**ASSIGNED TASK:**
Reproduce the data exactly, leaving nothing out.

**DATASET CONTENT:**
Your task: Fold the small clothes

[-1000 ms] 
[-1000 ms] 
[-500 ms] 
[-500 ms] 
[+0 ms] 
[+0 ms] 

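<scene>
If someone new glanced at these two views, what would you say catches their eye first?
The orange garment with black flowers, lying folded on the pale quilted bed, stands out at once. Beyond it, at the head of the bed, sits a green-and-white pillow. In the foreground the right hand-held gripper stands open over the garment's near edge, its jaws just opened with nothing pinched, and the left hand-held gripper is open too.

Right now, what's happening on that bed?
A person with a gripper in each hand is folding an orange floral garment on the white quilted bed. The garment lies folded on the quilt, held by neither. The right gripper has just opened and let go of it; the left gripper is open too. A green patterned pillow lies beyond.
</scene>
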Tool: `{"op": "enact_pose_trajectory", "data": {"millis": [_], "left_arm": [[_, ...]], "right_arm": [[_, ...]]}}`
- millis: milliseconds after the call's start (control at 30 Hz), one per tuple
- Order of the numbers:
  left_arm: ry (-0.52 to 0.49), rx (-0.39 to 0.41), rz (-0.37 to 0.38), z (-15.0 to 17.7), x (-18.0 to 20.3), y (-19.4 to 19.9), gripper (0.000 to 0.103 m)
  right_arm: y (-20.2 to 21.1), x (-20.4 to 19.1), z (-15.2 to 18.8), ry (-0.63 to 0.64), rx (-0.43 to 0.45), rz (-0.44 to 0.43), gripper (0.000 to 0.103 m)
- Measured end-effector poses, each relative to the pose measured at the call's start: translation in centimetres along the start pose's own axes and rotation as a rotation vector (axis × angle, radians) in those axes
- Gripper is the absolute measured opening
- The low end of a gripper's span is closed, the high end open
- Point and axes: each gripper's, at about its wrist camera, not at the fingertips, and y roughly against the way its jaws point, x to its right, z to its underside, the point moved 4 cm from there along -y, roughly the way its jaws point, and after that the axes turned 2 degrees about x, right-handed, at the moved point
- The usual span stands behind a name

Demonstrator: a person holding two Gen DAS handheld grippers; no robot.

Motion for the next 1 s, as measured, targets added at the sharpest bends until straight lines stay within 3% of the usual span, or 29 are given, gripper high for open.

**ANSWER TO THE PROBLEM:**
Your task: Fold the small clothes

[-1000 ms] 
[-1000 ms] 
[-500 ms] 
[-500 ms] 
[+0 ms] 
[+0 ms] 

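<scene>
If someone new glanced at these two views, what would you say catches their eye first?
The orange garment with black flowers, lying folded on the pale quilted bed, stands out at once. Beyond it, at the head of the bed, sits a green-and-white pillow. In the foreground the right hand-held gripper stands open over the garment's near edge, its jaws just opened with nothing pinched, and the left hand-held gripper is open too.

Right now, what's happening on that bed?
A person with a gripper in each hand is folding an orange floral garment on the white quilted bed. The garment lies folded on the quilt, held by neither. The right gripper has just opened and let go of it; the left gripper is open too. A green patterned pillow lies beyond.
</scene>
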Tool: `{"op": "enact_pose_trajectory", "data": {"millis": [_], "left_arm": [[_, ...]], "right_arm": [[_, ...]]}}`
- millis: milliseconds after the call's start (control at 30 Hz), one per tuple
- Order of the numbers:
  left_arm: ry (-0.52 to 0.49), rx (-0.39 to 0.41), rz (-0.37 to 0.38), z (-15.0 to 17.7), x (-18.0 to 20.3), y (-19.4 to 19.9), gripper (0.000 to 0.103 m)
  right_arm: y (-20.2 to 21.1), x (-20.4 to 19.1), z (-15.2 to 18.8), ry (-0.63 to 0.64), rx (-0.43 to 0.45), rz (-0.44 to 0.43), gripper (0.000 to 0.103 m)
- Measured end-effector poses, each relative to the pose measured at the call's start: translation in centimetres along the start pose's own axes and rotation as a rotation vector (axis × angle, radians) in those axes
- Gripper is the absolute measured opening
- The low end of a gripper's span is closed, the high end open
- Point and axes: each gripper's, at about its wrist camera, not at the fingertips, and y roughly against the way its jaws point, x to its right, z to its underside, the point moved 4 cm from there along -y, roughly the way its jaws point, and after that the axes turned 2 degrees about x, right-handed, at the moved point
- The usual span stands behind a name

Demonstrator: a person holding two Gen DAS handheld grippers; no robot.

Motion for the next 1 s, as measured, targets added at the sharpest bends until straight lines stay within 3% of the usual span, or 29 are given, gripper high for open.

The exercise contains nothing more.